> [ACTIVITY] Set down, exactly and with no pictures, the line that contains "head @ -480" and all lines after it in the listing.

::: DATASET EXTRACT

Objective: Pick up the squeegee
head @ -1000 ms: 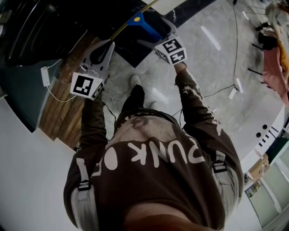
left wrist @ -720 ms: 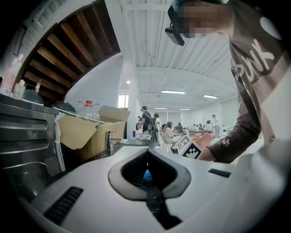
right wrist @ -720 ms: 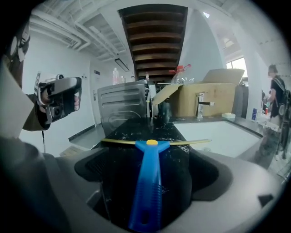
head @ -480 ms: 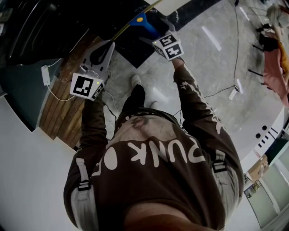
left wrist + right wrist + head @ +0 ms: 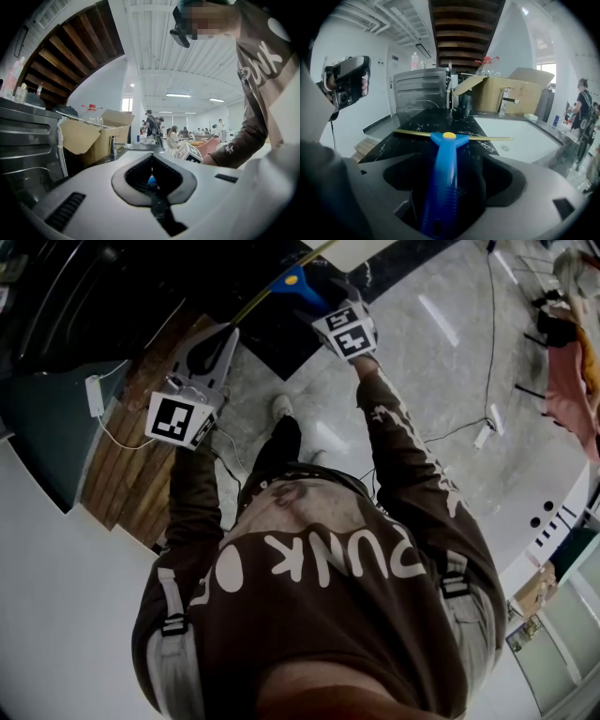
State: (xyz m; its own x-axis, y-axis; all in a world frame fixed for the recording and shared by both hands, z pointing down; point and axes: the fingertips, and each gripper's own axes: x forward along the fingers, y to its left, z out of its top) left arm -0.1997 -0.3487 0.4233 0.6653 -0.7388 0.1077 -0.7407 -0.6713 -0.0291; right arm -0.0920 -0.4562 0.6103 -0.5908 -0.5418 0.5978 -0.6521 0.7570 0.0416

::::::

> [RESPONSE BELOW]
head @ -480 ms: 
left wrist + right wrist + head @ +0 ms: 
State: (xyz m; its own x-axis, y-axis; all in a world frame fixed for the recording and shared by both hands, z pointing down; point and axes: the fingertips, and each gripper's own axes: x forward along the fingers, y to its left, z out of its top) left arm -0.1997 -0.3487 0.4233 0.6653 -0.7388 0.1077 -0.7407 -0.6713 -0.0291; right arm -0.0920 -0.4562 0.6103 -0.5908 -0.5418 0.5978 -0.6521 0.7570 0.0416

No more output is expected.